Symptoms of chronic active EBV infection

  Pathogenesis.
  1. in individual cases, in individuals without clear immune dysfunction, EBV infection can be followed by chronic or recurrent transmission of symptoms accompanied by abnormal changes in EBV antibodies, called chronic active EBV infection (CAEBV).
  2, the exact etiology is unknown, the following aspects are related: host immune abnormalities, perforin gene mutations, CD40 ectopic expression, and among them, immune dysfunction is the most important
  3. The age of onset of CAEBV varies, from infants to adults, but it is most common in children under 12 years of age. The prognosis of the disease is poor.
  CAEBV pathogenesis.
  The pathogenesis of CAEBV is not well understood and is thought to be related to the following: host immune abnormalities, mutations in the perforin gene, and ectopic expression of CD40, of which immune dysfunction is the most important cause of its pathogenesis.
  The most important causes of proliferation are.
  1, functional defects of EBV-specific cytotoxic T lymphocytes (CTL)/natural killer cells (NK) and untimely apoptosis of activated T cells , are the most important causes of sustained EBV proliferation.
  2, EBV infection of T and NK cells and their clonal proliferation is the key to pathogenesis.
  1, three prominent manifestations: fever, liver, spleen enlargement
  2. there may also be enlarged lymph nodes, anemia, rash, jaundice, and diarrhea
  3, there may also be regular or persistent fatigue, sore throat, lymph node tenderness, anemia, muscle aches, arthralgia, cowpox-like blisters and mosquito allergy.
  4. The disease is often misdiagnosed as tuberculosis infection, connective tissue disease, lymphoma, sepsis, etc. due to persistent or recurrent fever and enlarged liver and spleen lymph nodes.
  Diagnostic criteria for CAEBV.
  These include clinical manifestations of EBV-related disease, duration, abnormal increase in EBV viral load and evidence of histopathological damage associated with EBV infection. 2005 Japanese scholar Okano proposed new diagnostic criteria.
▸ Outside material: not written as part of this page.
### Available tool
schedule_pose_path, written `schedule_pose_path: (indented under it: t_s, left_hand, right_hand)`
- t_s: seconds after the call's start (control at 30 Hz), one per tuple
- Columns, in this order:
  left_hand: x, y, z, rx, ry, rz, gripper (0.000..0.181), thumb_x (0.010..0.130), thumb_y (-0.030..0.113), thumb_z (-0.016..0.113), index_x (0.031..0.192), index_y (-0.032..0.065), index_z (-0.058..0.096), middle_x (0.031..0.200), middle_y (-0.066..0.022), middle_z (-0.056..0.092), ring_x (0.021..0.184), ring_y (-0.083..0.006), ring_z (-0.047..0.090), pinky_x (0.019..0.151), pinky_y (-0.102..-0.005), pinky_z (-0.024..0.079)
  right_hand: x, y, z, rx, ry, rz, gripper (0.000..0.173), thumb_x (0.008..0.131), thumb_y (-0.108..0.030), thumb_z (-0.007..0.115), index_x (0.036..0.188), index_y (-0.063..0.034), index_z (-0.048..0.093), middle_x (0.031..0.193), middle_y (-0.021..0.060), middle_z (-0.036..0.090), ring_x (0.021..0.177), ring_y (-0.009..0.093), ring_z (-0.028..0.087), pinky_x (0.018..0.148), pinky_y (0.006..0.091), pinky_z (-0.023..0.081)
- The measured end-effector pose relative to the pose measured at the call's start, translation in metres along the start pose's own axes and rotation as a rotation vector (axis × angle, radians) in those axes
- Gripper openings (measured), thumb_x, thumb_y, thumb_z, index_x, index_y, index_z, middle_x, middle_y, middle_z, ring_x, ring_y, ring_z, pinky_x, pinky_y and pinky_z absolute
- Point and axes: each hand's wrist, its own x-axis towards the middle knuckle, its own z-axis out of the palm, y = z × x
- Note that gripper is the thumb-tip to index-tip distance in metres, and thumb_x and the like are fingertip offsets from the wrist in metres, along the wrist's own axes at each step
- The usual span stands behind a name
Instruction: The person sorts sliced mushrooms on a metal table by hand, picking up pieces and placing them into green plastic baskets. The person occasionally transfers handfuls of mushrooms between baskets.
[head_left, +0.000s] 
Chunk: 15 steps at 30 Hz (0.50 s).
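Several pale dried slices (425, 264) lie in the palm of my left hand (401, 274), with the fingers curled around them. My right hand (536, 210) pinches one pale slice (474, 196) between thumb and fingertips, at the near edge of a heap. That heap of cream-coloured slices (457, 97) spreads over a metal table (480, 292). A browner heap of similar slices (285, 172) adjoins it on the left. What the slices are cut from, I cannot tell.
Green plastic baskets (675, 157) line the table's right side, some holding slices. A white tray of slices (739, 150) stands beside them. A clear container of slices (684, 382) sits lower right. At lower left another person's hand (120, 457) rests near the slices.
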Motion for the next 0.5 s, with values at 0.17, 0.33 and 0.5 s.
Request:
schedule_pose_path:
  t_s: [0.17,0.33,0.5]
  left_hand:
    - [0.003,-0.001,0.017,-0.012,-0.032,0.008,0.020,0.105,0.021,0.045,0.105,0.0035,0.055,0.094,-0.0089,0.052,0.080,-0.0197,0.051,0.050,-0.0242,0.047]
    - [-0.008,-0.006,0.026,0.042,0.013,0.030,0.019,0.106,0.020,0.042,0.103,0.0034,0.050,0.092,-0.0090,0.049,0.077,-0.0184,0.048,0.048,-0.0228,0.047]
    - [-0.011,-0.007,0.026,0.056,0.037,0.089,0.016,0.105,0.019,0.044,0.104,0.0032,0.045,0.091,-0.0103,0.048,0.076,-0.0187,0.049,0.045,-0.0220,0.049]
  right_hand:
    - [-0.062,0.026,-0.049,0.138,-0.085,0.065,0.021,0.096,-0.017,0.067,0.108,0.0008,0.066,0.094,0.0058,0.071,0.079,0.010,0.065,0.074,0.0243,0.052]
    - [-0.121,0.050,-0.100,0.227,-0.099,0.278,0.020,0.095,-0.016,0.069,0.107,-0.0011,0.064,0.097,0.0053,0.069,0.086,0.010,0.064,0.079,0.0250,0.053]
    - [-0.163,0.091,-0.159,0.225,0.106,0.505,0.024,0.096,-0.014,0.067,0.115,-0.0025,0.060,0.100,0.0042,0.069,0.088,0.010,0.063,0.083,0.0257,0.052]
  1. Persistent or recurrent IM-like symptoms, including fever, lymph node enlargement, hepatosplenomegaly, along with other systemic morbidities such as: hematologic, gastrointestinal, neurologic, pulmonary, ocular, cutaneous and/or cardiovascular (including aneurysms and vascular lesions).
  2. Abnormal anti-EBV antibodies, including elevated anti-VCA and EA antibodies: high titers of VCA-IgG (+), EA-IgG (+), VCA-IgA (+) and elevated EBV-DNA copy number in peripheral blood/ or positive EBV-DNA detected in affected tissue.
  3. The chronic course of the disease cannot be explained by other diseases. All of the above 3 criteria were met to make the diagnosis, and the duration of disease greater than 6 months was no longer emphasized compared to the past. It is noted that increased anti-EBV antibodies (anti-VCA and anti-EA), but VCA-IgG ≥ l:640 and EA-IgG > 1:160 are sufficient, and laboratory methods to detect EBV-DNA and RNA in tissues and peripheral blood and histopathology and immunology are also recommended.
  Treatment.
  1. There is no satisfactory treatment available and no regular treatment strategy has been developed. Antiviral therapy, immunochemotherapy (including pedialyte glycosides, glucocorticoids, cyclosporine A, gammaglobulin, etc.), cytokine application (alpha-interferon or gamma-interferon), and antitumor drugs (CHOP regimen or other equivalent therapeutic regimens), which have limited efficacy and may result in a one-time remission of symptoms.
  2. Radical treatment, early and aggressive measures should be taken for active immune reconstitution and complete elimination of virally infected or clonally proliferating lymphocytes. Hematopoietic stem cell transplantation should be a promising treatment; this therapy can awaken EBV-specific cellular immune responses in immunodeficient patients, improve CAEBV-related symptoms, and normalize viral immune serology.
  3. patients with CAEBV often have multi-organ damage and severe complications, and the risk of complications after stem cell transplantation is high.
  4. retrospective analysis showed that older age, high plasma EBV-DNA load, thrombocytopenia, hypoalbuminemia and long time from primary infection to diagnosis of CAEBV are risk factors for poor prognosis in CAEBV patients. Recently, it has been found that low-dose unrelated allogeneic bone marrow transplantation may be an optional option as most patients with CAEBV have multi-organ dysfunction and are more prone to transplantation-related complications.
  Clinical prognosis.
  Overall, the prognosis is poor, related to the severity of their infection and genetic aspects, characterized by severe fever, hepatosplenomegaly, and extensive lymphadenopathy with hepatitis, myocarditis, or pulmonary failure. Long-term follow-up reveals that about half of the children die after 4-5 years, about half of them due to organ failure. Other more common causes of death are malignancy, opportunistic infections and virus-associated hemophagocytic syndrome.